** PROVIDED RECORDS **
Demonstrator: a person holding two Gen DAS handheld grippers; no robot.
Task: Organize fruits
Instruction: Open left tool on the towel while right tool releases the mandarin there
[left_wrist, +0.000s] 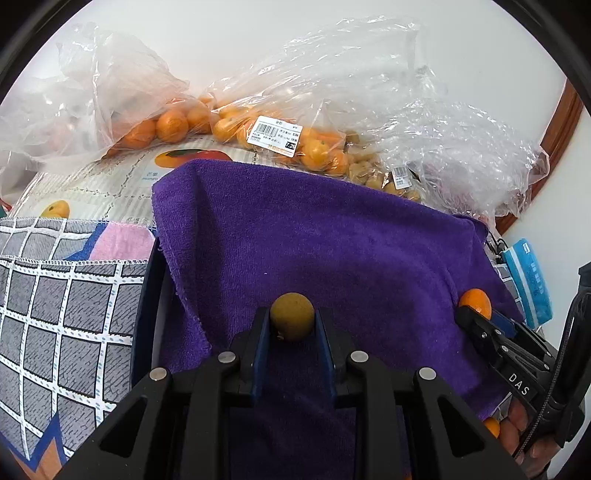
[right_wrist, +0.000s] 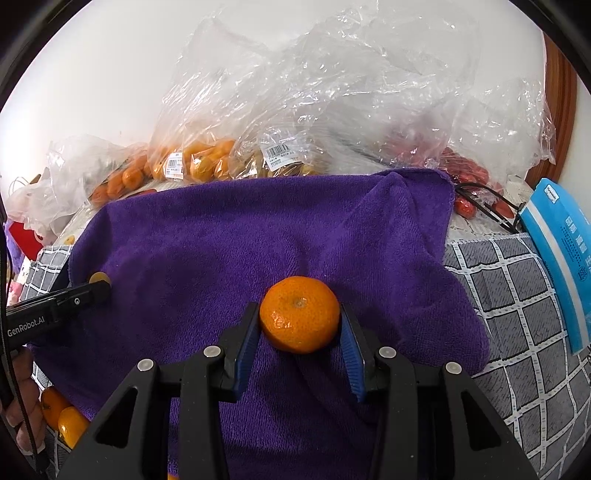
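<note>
Round orange mandarin (right_wrist: 299, 319) sits between right gripper (right_wrist: 300, 325) pads, pinched at widest girth, just above purple terry towel (right_wrist: 258, 236). Small brownish-yellow round fruit (left_wrist: 292, 316) pinched at left gripper (left_wrist: 291, 325) fingertips, jaws nearly together. Judgement: keep squeeze light to avoid bruising peel; lower each fruit until touching towel before spreading jaws; set kinds well apart. Clear plastic fruit bags (right_wrist: 295, 122) lie beyond towel's far edge.

Bright, even light; sharp focus, glare on plastic, fisheye-bent, dark-vignetted edges.
</note>
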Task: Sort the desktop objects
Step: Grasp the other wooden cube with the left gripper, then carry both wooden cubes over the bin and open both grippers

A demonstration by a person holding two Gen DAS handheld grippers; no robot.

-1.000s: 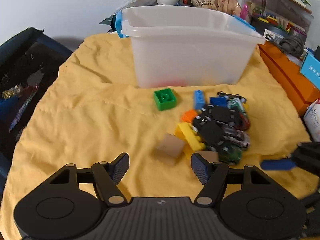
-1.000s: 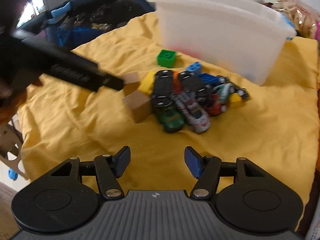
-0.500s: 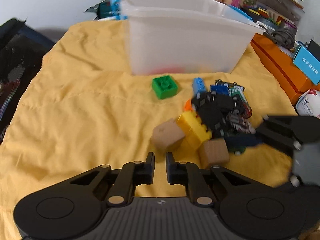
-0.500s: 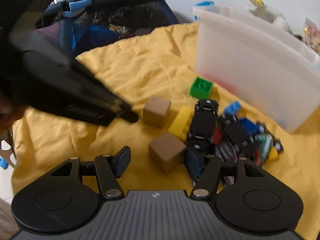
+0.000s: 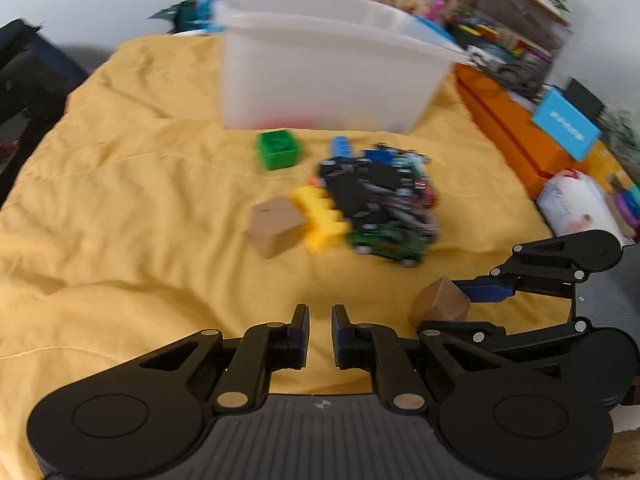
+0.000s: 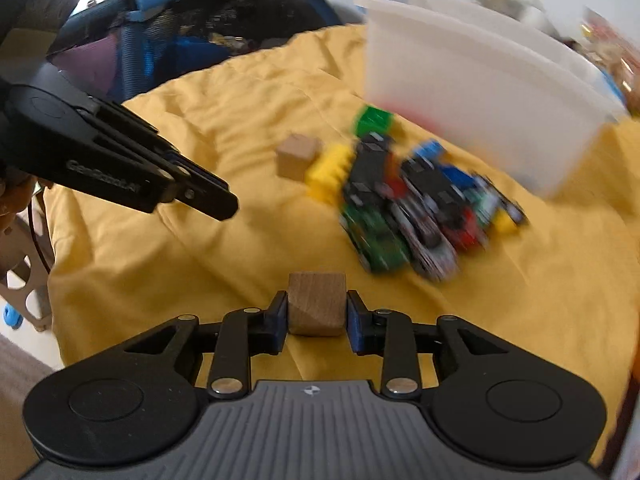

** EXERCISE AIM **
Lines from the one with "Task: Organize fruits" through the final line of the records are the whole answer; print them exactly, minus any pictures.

** YOUR SOLUTION **
Task: Organize fruits
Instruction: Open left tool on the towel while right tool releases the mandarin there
[left_wrist, +0.000s] 
[right_wrist, +0.000s] 
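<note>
Round orange mandarin (right_wrist: 299, 319) sits between right gripper (right_wrist: 300, 325) pads, pinched at widest girth, just above purple terry towel (right_wrist: 258, 236). Small brownish-yellow round fruit (left_wrist: 292, 316) pinched at left gripper (left_wrist: 291, 325) fingertips, jaws nearly together. Judgement: keep squeeze light to avoid bruising peel; lower each fruit until touching towel before spreading jaws; set kinds well apart. Clear plastic fruit bags (right_wrist: 295, 122) lie beyond towel's far edge.

Bright, even light; sharp focus, glare on plastic, fisheye-bent, dark-vignetted edges.
</note>
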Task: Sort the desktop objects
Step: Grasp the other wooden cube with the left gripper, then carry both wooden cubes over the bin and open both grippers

A demonstration by a person holding two Gen DAS handheld grippers; no robot.

-1.000s: 
-1.000s: 
-0.500s: 
-0.500s: 
+0.000s: 
+0.000s: 

The exercise is done; no more work remains.